While the beneficial effects of iNO have been established in full term infants with severe respiratory failure, its use in preterm infants is more controversial. Three recent trials studied different iNO intervention strategies (different dosing, timing, and duration of exposure) to prevent BPD (the Kinsella and Ballard trials are reviewed herein). However, each of these trials used a different definition of BPD (oxygen requirements at 36 weeks CGA, either alone or with/without a physiologic oxygen challenge test or radiographic criteria). A previous study was unable to demonstrate any beneficial effects of iNO in a population of seriously ill VLBW infants[12], Kinsella and associates (using an early, low dose treatment component) demonstrated a significant reduction in BPD in larger infants, although iNO significantly reduced severe neurologic injury in the entire cohort.
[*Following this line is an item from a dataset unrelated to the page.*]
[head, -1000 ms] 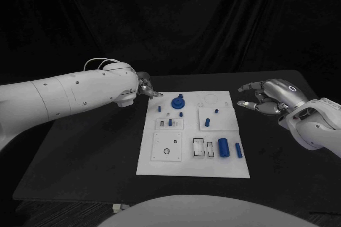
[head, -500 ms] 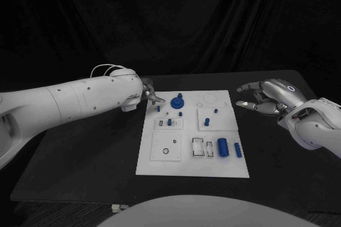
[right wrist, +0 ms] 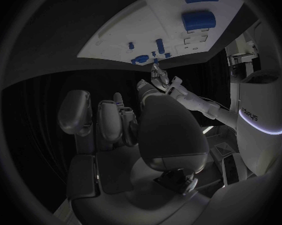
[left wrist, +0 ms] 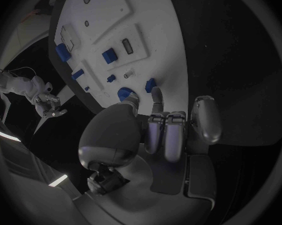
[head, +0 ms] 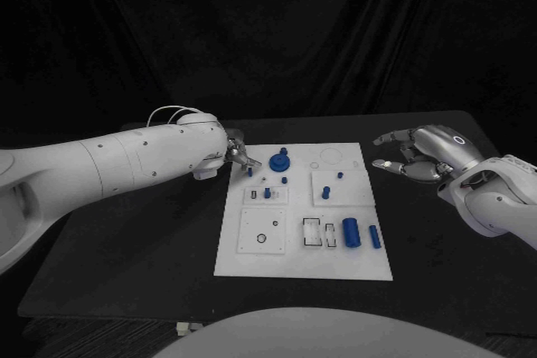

In contrast, Ballard and colleagues (using a later, higher dose treatment strategy) demonstrated a significant reduction in the incidence of BPD in their entire birth cohort, with infants enrolled between 7-14 days of age having a significantly better outcome than infants enrolled between 15-21 days. Although longer term outcome studies still need to be completed, it appears that the early use of low dose iNO may prevent severe brain injury, while higher doses started by one week of life may be efficacious in the prevention of BPD.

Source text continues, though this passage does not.